The group is comprised of city councilors, city and zoo officials as well as some community members. Sioux Falls Mayor Paul TenHaken has asked the group to come up with a draft surplus plan to present to the full city council in December.

Inside City Hall, a round table discussion is formed with one topic on everyone’s mind: the future of the Delbridge Museum of Natural History.

“I think we have to separate between the zoo and the aquarium future and the collection future,” City Councilor Rich Merkouris said. “We need to make sure that the zoo and the aquarium are set up, they’ve got a sustainable future where they are really building a plan together. If the collection isn’t a part of that, then we as a city have to answer the question — what’s the best decision for the collection.”

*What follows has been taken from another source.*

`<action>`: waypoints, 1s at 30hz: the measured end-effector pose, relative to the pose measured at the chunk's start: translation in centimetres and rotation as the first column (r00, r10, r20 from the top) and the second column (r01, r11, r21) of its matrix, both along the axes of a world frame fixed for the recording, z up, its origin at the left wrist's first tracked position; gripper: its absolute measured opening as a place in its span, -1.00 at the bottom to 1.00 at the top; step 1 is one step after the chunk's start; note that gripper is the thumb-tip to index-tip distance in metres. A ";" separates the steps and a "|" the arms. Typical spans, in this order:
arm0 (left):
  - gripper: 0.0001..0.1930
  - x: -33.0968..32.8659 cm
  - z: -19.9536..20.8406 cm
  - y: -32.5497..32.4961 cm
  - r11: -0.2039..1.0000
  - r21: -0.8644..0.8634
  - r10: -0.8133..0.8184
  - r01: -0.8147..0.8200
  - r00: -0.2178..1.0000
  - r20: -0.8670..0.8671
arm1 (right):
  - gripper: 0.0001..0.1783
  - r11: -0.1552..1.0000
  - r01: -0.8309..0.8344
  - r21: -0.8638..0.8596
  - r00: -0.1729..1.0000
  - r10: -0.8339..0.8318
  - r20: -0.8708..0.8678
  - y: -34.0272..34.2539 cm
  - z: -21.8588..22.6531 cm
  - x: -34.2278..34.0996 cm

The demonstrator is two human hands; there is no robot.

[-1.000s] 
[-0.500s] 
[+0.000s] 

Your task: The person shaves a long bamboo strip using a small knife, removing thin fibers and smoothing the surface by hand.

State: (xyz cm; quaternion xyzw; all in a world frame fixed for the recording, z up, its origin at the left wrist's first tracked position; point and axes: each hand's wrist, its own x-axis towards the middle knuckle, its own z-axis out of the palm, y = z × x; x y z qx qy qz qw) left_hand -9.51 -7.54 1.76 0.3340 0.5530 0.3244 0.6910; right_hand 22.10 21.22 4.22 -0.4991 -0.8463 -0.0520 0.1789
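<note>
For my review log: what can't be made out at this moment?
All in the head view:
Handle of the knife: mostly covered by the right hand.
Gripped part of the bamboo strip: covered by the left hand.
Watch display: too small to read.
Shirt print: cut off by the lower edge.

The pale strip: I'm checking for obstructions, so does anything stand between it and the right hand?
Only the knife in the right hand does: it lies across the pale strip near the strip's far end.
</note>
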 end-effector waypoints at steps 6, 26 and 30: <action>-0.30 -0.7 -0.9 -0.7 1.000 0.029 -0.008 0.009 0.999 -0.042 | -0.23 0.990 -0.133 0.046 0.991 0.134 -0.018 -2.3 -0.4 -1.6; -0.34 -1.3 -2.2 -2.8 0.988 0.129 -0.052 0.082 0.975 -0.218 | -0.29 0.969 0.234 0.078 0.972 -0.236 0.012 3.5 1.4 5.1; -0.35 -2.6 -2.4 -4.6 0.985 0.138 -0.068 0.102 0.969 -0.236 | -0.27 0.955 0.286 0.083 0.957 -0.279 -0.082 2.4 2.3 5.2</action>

“There’s a lot of complex issues here that have to be dealt with from the condition to how much we want to save it to what people are doing around the country to the use of the facilities,” Jeff Scherschligt, a community member in the group, said.

The Delbridge Museum was closed in August because, officials said, arsenic was detected in about 80% of the roughly 150 taxidermy mounts.

“And so over time that chemical leeches through the hide, leeches through hair and exposes itself as dust on the outside of the specimen,” Becky Dewitz, Great Plains Zoo CEO, said.

This first meeting was all about reviewing the information and laying the groundwork for the task this group has been asked to do.

“And I think we agreed upon some specific things that we need information back on,” Merkouris said. “So we need a third-party assessment to understand the condition, understand costs. And we also need some information on the zoo, their ongoing plans and making sure we’re setting up a sustainable future for everybody involved.”

“Hard decisions are not never easy but I think the way they’re going about it, the information that will be gathered, the diversity of the people on the board or the group will come up with the right decision because that’s our task,” Scherschligt said.

The next meeting is scheduled for October 19th at 8 a.m. in city hall and it is open to the public.